MÉXICO, D.F., 02MARZO2015.- Una señora le da de beber un refresco a un bebé mientras espera a que empiece una conferencia de prensa. México se ha convertido en el mayor consumidor de refrescos en el mundo, rebasando a los Estados Unidos con un consumo mayor a los 163 litros por persona al año.
FOTO: DIEGO SIMÓN SÁNCHEZ /CUARTOSCURO.COM
  • La reciente regulación del etiquetado en los alimentos procesados en México no ha funcionado como esperaban las autoridades, pues ahora los niños consumen porciones más grandes del mismo producto, asegura la académica Ana Berenice Barrera

Ciudad de México.- Ana Berenice Barrera, académica de UNAM, indicó que debido al incremento del consumo de alimentos procesados en México, el país no sólo estaría enfrentando el aumento de enfermedades no transmisibles como la diabetes y las enfermedades cardiovasculares, sino que de continuar la ingesta excesiva de estos alimentos, se estaría generando la primera generación de niños con riesgo a morir antes que sus padres.

Si bien el costo de alimentos procesados no siempre es económico, y generalmente se distribuyen en las ciudades, Barrera señaló que recientemente se ha observado un incremento del consumo de estos productos, en regiones rurales de estados como Chiapas.

De acuerdo con la especialista, el consumo de bebidas de alto contenido calórico, alcanza los 163 litros por persona al año y estaría relacionado con las epidemias de diabetes y enfermedades cardiovasculares que se presentan cada vez a edades más tempranas entre la población mexicana.

El riesgo de consumir alimentos procesados radica en que son bajos en vitaminas y altos en grasa, azúcar y sodio. Además de que su consumo se incrementa porque son opciones para comer rápido y tienen buen sabor.

Las alarmas por el consumo de los alimentos procesados se encendieron por primera vez en el 2012, cuando México se colocó en el segundo lugar en obesidad en adultos y primero en niños a nivel mundial. Las autoridades procedieron modificando en el 2015 las normativas en el etiquetado de estos productos, así como en bebidas alcohólicas.

Esta nueva norma fue realizada por las secretarías de Salud y Economía, pues también se revisó el ingreso de los alimentos por las aduanas y se impusieron límites a la ingesta energética. Sin embargo, la medida resultó poco exitosa pues las empresas respondieron de manera estratégica para continuar vendiendo sus productos sin afectar sus ingresos.

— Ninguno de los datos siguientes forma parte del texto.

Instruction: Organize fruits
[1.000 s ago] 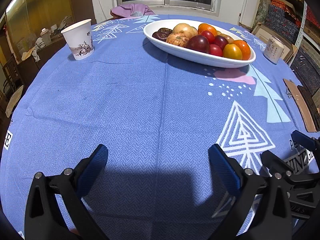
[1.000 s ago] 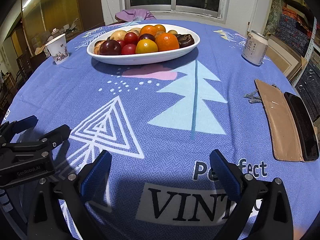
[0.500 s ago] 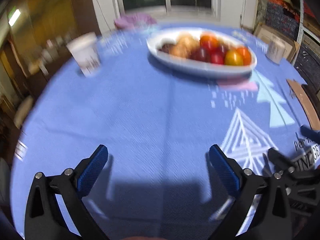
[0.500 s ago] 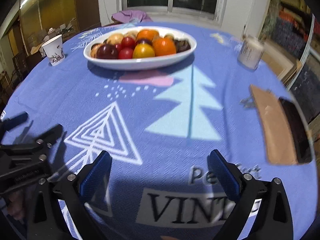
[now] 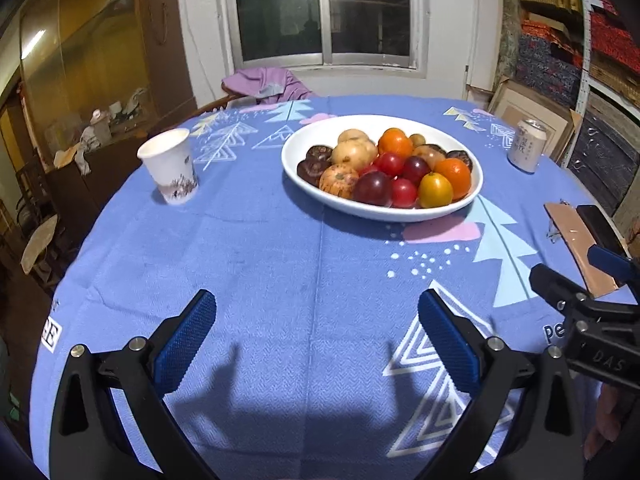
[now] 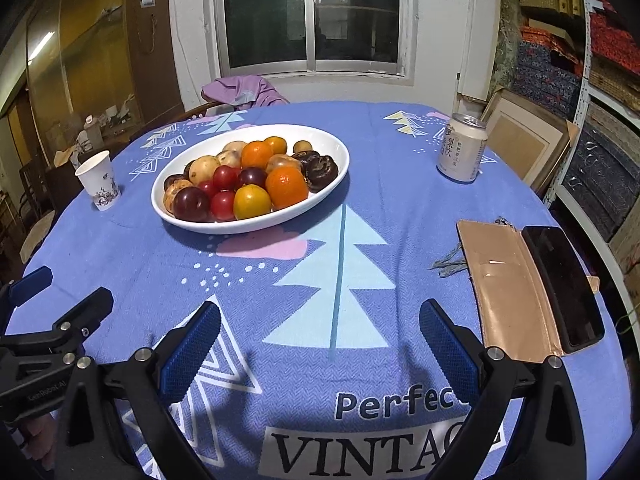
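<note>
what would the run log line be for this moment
stage: approach | left claw: open, empty | right claw: open, empty | fruits: all in white bowl | contact: none

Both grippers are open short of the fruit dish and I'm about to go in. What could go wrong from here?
The fruit is heaped tightly in the white dish; grabbing one piece may roll its neighbours over the low rim. The paper cup stands by the left gripper's path and could tip easily. The right gripper has the can and the phone on its side.
</note>
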`<state>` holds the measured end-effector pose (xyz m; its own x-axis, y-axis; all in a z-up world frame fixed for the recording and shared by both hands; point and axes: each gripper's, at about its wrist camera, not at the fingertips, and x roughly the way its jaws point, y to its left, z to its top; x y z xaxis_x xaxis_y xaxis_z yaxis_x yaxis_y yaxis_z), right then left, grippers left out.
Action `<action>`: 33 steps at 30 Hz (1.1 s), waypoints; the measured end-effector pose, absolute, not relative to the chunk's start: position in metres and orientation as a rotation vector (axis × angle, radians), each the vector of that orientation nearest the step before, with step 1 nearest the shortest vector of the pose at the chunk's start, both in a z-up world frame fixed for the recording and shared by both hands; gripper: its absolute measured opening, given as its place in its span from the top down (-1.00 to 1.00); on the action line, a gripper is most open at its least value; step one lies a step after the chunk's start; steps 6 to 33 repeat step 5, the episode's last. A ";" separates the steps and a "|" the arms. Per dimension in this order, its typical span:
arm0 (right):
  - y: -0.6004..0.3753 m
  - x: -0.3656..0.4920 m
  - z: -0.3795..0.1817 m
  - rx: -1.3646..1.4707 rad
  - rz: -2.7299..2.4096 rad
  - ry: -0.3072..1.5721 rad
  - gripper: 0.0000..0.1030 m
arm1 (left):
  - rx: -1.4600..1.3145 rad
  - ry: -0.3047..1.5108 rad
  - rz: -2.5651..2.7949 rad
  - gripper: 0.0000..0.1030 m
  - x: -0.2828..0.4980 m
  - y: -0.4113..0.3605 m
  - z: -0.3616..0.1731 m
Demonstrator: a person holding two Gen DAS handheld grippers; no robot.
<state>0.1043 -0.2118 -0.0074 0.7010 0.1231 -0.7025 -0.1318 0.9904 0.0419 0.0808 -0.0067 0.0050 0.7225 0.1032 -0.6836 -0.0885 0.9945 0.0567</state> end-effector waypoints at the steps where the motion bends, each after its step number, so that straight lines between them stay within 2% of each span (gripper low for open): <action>1: -0.211 0.104 -0.007 -0.012 0.141 0.777 -0.93 | 0.023 0.748 0.097 -0.92 0.081 -0.007 0.007; 33: -0.212 0.102 -0.004 -0.009 0.142 0.762 -0.93 | -0.007 0.726 0.101 -0.92 0.081 -0.007 0.015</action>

Según la académica, al controlarse la venta de los productos en presentaciones de no más de 50 calorías, las empresas comenzaron a vender presentaciones con porciones más pequeñas, orillando a los consumidores a comprar dos o más porciones del mismo producto, e incrementando en casos el consumo calórico.

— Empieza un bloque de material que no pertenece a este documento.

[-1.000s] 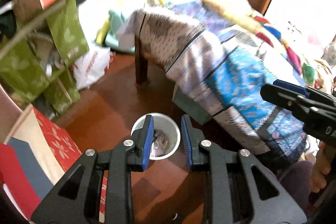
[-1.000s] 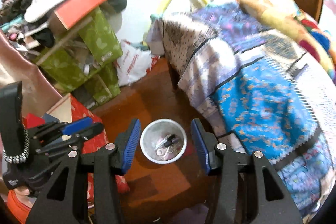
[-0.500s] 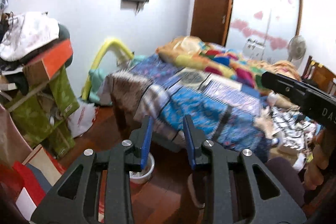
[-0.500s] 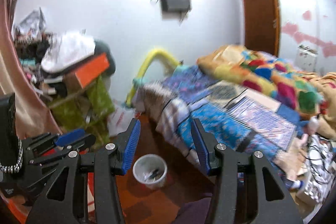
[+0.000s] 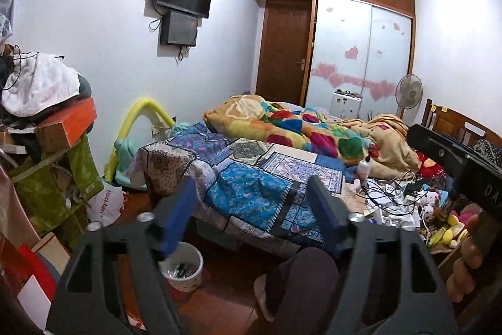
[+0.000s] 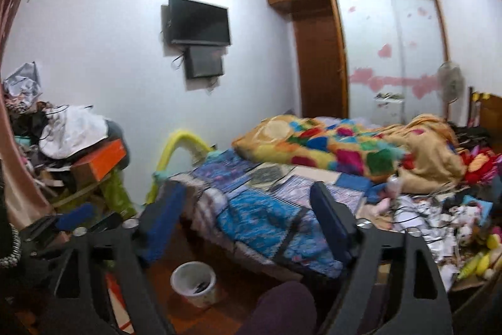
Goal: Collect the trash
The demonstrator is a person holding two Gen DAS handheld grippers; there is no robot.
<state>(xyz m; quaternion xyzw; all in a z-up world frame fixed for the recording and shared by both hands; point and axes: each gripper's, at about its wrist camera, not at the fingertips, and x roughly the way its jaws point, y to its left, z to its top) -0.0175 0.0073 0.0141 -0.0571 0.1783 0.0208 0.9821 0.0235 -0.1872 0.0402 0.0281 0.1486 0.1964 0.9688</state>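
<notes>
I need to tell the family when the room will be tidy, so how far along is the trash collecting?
Done: the white bin on the floor already holds some dark scraps. In hand: nothing; the left gripper and right gripper have empty jaws that are opening, both pointed across the bed. Left: the litter of papers and cables at the bed's right edge. Well short of finished.

Both grippers are black plastic with blue-padded fingers (image 5: 175, 218) and silver screws; the person wears dark purple trousers (image 5: 301, 278).
</notes>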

“Por ejemplo, un jugo pasó de 250 mililitros y 84 kilocalorías, a 125 mililitros y 42 kilocalorías, a un menor costo; sin embargo, el niño llega a la cooperativa de la escuela y pide dos juguitos; no sólo gasta más, sino que consume la misma cantidad de producto y desecha dos envases. Es necesario generar conciencia de la forma en que consumimos y por qué permitimos ser manipulados de esta manera”, mencionó la experta al departamento de comunicación de la UNAM.

Barrera recomienda a los consumidores informarse sobre los contenidos de los productos que consumen e invitó a los ciudadanos a los cursos que se ofrecen en la UNAM en esta materia.